Under Spain's anti-tobacco law, one of the strictest in Europe, smoking is banned in bars, restaurants, discotheques, casinos, airports as well as in outside places such as outside hospitals and children's playgrounds.
Governments around the world have struggled with how to regulate e-cigarettes since their emergence and growing popularity in recent years.
Supporters claim they are a less dangerous alternative to regular cigarettes and a valuable tool in helping smokers to quit.
However, the World Health Organisation has advised against them, saying their potential health risk "remains undetermined".
In October European lawmakers rejected a bid to classify e-cigarettes as medicinal products, which would have restricted their sale to pharmacies.
But European Union states and lawmakers agreed on Wednesday to regulate nicotine content in both the devices and refills will be regulated.

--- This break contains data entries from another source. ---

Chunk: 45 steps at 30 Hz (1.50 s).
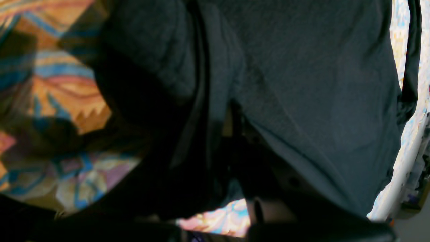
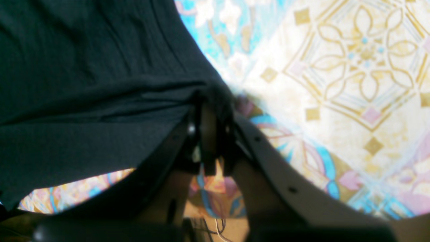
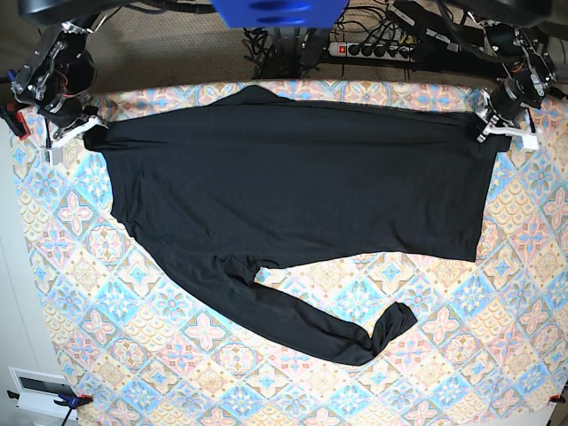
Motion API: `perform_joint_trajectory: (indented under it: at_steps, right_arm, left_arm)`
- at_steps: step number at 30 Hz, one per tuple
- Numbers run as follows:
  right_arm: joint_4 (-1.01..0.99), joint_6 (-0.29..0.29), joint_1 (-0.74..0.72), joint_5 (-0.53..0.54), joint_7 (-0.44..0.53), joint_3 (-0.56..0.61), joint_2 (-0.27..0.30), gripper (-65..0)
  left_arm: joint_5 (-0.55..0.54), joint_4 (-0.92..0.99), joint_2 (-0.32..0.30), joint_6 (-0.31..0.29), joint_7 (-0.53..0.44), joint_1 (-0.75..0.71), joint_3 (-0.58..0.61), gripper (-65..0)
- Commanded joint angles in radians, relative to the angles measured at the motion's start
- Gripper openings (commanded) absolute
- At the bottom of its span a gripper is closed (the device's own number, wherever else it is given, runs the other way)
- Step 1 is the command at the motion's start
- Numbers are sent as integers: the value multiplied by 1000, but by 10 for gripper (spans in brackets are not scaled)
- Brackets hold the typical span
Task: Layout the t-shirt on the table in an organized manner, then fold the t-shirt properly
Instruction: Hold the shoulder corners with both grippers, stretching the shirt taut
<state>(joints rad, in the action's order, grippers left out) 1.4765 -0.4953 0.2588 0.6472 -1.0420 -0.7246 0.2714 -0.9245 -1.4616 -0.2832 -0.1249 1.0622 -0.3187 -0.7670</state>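
The black long-sleeved t-shirt (image 3: pixel 293 177) lies stretched flat across the far half of the table (image 3: pixel 461 355), which has a floral tile cloth. One sleeve (image 3: pixel 311 328) trails diagonally toward the front middle. My left gripper (image 3: pixel 486 127) is shut on the shirt's far right corner; in the left wrist view (image 1: pixel 235 124) dark fabric (image 1: pixel 319 84) drapes over its jaws. My right gripper (image 3: pixel 89 127) is shut on the far left corner; in the right wrist view (image 2: pixel 213 101) its fingers pinch the cloth's edge (image 2: pixel 84 84) just above the table (image 2: pixel 352 67).
A power strip (image 3: pixel 373 49) and cables lie behind the table's far edge. A white box (image 3: pixel 40 386) sits on the floor at the front left. The table's side edge (image 1: pixel 403 168) shows close to my left gripper.
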Motion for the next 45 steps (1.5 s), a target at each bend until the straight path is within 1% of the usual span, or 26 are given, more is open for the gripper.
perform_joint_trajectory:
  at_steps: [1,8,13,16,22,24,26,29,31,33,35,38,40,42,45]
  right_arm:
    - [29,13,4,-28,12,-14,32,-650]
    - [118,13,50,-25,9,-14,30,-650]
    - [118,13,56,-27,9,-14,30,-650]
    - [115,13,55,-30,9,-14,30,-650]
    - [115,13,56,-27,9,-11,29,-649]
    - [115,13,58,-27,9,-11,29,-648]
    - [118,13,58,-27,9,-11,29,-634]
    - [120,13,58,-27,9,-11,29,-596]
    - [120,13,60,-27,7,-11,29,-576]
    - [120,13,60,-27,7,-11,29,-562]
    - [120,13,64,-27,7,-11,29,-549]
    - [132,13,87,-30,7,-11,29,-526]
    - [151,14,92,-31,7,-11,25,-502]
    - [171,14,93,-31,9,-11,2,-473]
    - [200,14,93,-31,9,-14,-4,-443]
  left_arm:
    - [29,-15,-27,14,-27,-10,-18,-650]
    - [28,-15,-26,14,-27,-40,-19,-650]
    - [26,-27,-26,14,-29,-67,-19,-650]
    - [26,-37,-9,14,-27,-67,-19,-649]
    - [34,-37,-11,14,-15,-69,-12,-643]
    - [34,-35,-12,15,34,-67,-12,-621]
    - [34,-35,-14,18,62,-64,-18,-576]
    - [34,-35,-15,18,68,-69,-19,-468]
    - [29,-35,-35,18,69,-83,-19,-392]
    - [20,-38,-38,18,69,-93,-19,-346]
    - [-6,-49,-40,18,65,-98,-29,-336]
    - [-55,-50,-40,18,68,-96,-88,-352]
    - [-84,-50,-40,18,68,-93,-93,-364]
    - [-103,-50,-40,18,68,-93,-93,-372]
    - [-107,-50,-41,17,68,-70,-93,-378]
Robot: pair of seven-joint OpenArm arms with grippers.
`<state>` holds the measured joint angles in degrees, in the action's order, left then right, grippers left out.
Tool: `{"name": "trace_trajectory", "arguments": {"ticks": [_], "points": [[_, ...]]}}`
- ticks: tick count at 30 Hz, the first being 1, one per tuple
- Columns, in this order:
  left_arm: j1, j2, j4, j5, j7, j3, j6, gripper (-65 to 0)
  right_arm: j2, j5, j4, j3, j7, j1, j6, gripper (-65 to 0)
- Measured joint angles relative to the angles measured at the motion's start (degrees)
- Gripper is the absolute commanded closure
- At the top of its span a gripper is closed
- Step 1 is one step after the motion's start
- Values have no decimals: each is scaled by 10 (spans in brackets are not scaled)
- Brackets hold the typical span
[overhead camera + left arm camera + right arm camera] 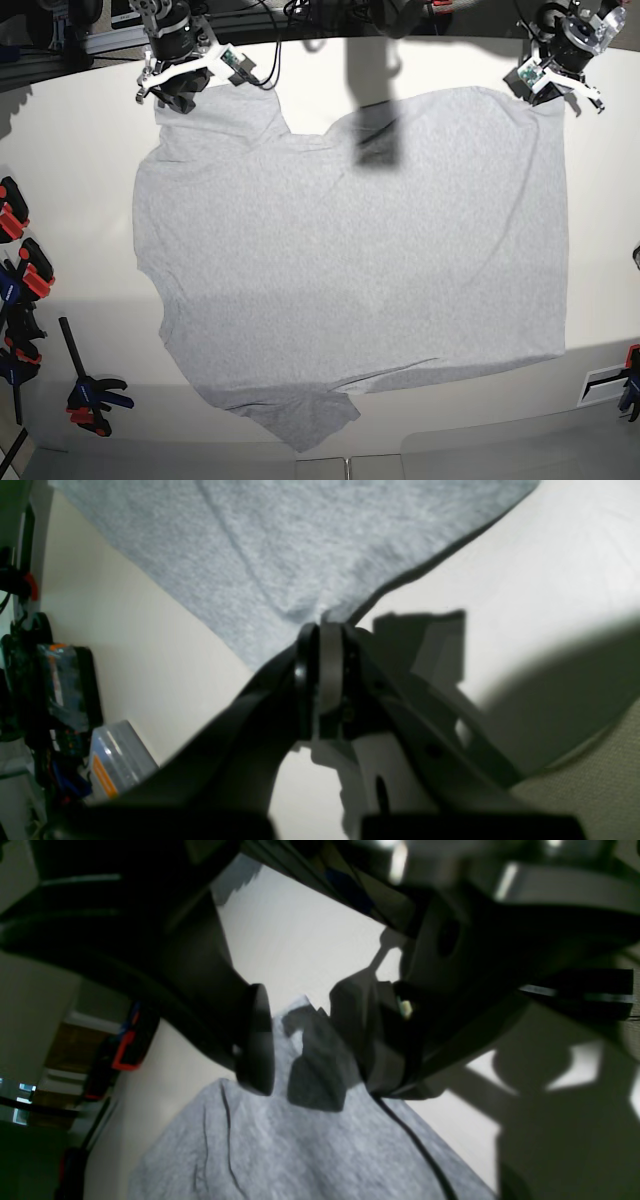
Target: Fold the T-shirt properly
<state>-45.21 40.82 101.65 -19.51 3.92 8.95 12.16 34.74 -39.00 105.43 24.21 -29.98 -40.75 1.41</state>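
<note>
- Both wrist views are soft and blurred, and dark gripper bodies fill much of each, so fine detail of the cloth near the fingertips is hard to read.
- In the base view a dark upright shape point(372, 90) near the top centre and its shadow cover part of the shirt's upper edge; what it is cannot be told.
- The arms themselves are cut off by the top edge of the base view; only their ends show.
- The table point(80, 200) is a pale cream, smooth surface, brightly lit, with strong shadows of the grippers on it.
- Orange-and-black clamps point(20, 260) lie along the table's edge on the base view's left side, and another sits at the far right edge.
- The T-shirt point(350, 280) lies spread flat across the middle of the table, light heather grey, plain side up, no lettering visible.
- One sleeve points to the upper left of the base view, another lies at the lower edge, slightly rumpled.
- The left gripper point(320, 630) has its jaws pressed together on a corner of the shirt's edge, at the base view's upper right.
- The right gripper point(312, 1040) stands with jaws wide apart over the sleeve tip at the upper left; cloth lies between the pads but they do not pinch it.
</note>
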Motion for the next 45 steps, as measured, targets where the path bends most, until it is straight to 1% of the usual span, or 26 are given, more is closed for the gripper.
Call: {"name": "trace_trajectory", "arguments": {"ticks": [3,6,9,10,15,17,19,22,24,35,37,40,45], "points": [[0,0,0,0,-5,0,0,0,0,2,-2,0,4,0,0,-275],[0,0,0,0,-5,0,0,0,0,-5,-13,0,14,4,6,-273],[0,0,0,0,-5,0,0,0,2,-63,-36,0,6,9,13,-273],[0,0,0,0,-5,0,0,0,8,-78,-39,0,-2,9,13,-273],[0,1,0,0,-5,0,0,0,61,-88,-49,4,-14,8,11,-273],[0,0,0,0,-5,0,0,0,76,-84,-49,4,-16,8,-4,-273],[0,0,0,0,-5,0,0,0,82,-77,-49,3,-14,9,-14,-273],[0,0,0,0,-5,0,0,0,83,-58,-48,1,1,9,-19,-273],[0,0,0,0,-5,0,0,0,85,-59,-48,0,10,9,-26,-273],[0,0,0,0,-5,0,0,0,86,-60,-48,0,21,11,-28,-273],[0,0,0,0,-5,0,0,0,81,-57,-48,1,26,19,-31,-273],[0,0,0,0,-5,0,0,0,68,-55,-49,15,19,42,-36,-273],[0,0,0,0,-5,0,-1,0,67,-64,-49,68,16,74,-36,-273]]}}
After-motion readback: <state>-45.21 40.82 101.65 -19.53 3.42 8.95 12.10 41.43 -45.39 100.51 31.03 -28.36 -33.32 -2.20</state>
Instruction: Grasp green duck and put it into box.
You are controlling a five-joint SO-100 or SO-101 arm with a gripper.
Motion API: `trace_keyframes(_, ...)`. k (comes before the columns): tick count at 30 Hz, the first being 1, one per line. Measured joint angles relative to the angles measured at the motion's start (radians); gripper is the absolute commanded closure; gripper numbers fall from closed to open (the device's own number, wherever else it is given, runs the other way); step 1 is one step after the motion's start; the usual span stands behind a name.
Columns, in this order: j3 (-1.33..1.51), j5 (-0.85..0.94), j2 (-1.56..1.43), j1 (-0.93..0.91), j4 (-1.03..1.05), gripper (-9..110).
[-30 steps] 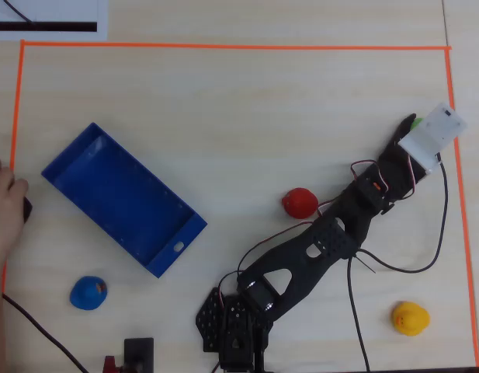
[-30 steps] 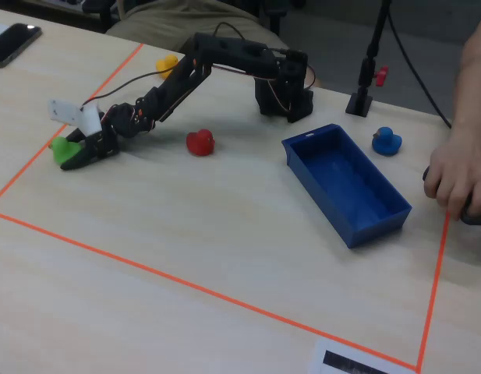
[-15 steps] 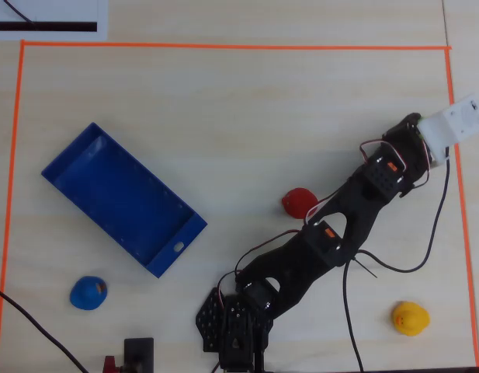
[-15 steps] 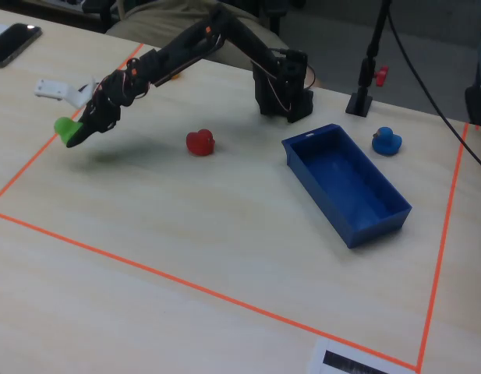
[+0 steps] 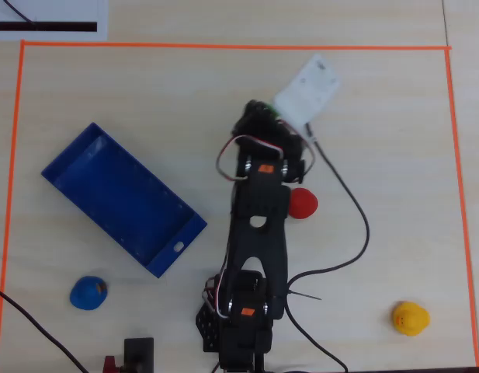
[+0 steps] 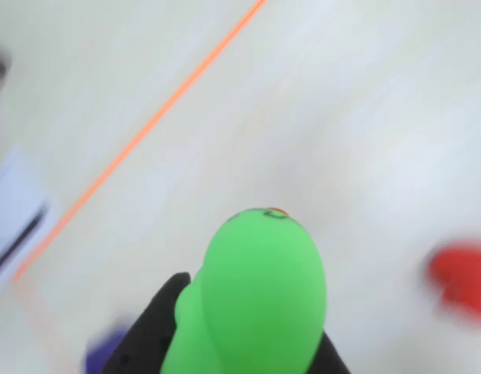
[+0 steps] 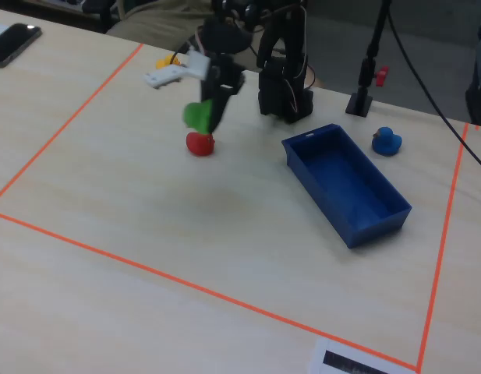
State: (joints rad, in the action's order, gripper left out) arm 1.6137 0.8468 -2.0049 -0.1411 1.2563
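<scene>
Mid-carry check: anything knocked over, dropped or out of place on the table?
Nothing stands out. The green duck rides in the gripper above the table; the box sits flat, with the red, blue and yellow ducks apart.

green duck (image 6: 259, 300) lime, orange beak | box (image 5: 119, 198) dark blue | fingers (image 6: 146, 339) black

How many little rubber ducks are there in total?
4. The green duck is held up in the gripper; the red duck sits beside the arm; the blue duck lies near the box; the yellow duck is far right.
</scene>
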Motion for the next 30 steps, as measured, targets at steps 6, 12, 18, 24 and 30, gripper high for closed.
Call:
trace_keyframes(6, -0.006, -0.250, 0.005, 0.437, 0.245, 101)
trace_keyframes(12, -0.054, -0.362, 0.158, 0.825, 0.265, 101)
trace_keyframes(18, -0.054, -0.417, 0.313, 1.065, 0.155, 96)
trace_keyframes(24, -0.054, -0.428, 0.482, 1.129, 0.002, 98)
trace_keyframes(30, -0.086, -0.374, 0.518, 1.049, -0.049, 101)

About seven million Europeans have turned to e-cigarettes in the last four years and Euromonitor estimates the business was worth €1 billion worldwide in 2012.
Spanish health department figures from 2012 put Spain's smoking rate at 31.6 percent for men and 22.9 percent for women.
Some 600,000 to 800,000 Spaniards use e-cigarettes according to ANCE. Of those around 80 percent use them as medication to give up smoking, with the remainder 'smoking' them for pleasure.
A 2013 study in The Lancet showed using e-cigarettes as a way to quit smoking was at least as effective as other methods like cutting down or using nicotine patches.